Despite thousands of new units, the vacancy rate throughout the Twin Cities metro at the end of 2015 was just 3.1 percent. A vacancy rate of 5 percent is considered evenly balanced.
The tightest market was the northern suburbs, where the average vacancy rate at the end of the year was 2.3 percent.
The average vacancy rate in downtown Minneapolis was 6.3 percent and the vacancy rate in downtown St. Paul was 4.1 percent.
There has been upward pressure on rents, which increased 5.4 percent compared with the previous year. The biggest increases were in the southwest metro (7.8 percent) and downtown St. Paul (7.4 percent).
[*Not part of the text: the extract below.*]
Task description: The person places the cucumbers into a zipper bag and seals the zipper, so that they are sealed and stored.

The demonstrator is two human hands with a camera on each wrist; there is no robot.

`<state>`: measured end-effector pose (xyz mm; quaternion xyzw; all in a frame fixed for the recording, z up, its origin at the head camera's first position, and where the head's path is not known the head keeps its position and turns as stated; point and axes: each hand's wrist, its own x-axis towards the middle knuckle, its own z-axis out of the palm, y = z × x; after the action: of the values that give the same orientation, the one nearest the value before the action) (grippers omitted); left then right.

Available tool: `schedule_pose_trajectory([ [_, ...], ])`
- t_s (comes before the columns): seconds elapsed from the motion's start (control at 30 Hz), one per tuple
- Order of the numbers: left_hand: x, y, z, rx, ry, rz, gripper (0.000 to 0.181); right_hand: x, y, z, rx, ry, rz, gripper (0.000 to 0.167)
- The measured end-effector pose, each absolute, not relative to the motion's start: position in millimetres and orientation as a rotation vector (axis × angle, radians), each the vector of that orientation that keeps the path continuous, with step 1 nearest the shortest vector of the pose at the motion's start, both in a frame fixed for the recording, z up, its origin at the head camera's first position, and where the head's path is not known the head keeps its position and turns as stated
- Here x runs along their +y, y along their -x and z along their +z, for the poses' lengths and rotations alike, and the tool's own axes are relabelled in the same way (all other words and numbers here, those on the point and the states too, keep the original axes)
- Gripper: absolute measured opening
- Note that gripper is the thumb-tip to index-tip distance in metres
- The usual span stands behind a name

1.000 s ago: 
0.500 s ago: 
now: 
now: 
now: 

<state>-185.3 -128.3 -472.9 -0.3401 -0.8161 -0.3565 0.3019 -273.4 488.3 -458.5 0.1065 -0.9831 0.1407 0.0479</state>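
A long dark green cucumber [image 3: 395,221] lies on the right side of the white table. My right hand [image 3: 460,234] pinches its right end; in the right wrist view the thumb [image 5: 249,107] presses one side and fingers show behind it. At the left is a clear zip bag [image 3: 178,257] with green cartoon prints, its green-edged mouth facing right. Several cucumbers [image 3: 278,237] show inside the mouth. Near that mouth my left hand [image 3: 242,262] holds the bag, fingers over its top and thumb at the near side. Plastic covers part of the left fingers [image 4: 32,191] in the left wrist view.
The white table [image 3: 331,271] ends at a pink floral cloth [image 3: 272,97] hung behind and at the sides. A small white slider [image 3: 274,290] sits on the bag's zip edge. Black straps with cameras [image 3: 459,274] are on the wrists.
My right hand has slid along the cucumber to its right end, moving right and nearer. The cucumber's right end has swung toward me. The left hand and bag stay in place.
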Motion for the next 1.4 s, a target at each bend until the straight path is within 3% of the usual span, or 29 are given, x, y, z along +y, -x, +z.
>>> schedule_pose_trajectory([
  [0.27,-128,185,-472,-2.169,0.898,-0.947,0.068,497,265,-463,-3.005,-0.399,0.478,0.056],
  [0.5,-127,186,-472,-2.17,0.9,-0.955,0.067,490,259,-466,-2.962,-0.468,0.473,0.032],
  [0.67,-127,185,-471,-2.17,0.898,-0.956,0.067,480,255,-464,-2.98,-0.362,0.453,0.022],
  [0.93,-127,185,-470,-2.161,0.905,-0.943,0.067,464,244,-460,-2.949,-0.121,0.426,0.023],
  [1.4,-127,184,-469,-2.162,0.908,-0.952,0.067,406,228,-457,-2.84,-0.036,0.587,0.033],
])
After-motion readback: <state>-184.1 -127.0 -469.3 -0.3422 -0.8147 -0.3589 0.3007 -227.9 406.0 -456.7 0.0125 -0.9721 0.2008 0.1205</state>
Rents in downtown Minneapolis increased 6.4 percent by the end of the year, with an average rent of $1,373, compared with $1,077 outside of downtown. New buildings are fetching an average $2.25 to $2.75 per square foot and have exceeded lease-up projections, according to NAI President Gina Dingman.
Institutional investors continued a buying spree in the Twin Cities last year, setting several records for price per unit. For transactions of $2.5 million or more, total volume last year was about $970 million, not including deals that may have closed but not yet been reported. That exceeded 2014.
The Walkway, a 92-unit luxury apartment building in Uptown that’s best known for its cantilevered hot tub, was a record-setter last year with a per-unit price of $437,000. The entire project, which includes nearly 20,000 square feet of retail space, was bought by JPMorgan Chase & Co. last summer for $53.8 million.
Some of the most aggressive buyers were national firms like Weidner Apartment Homes.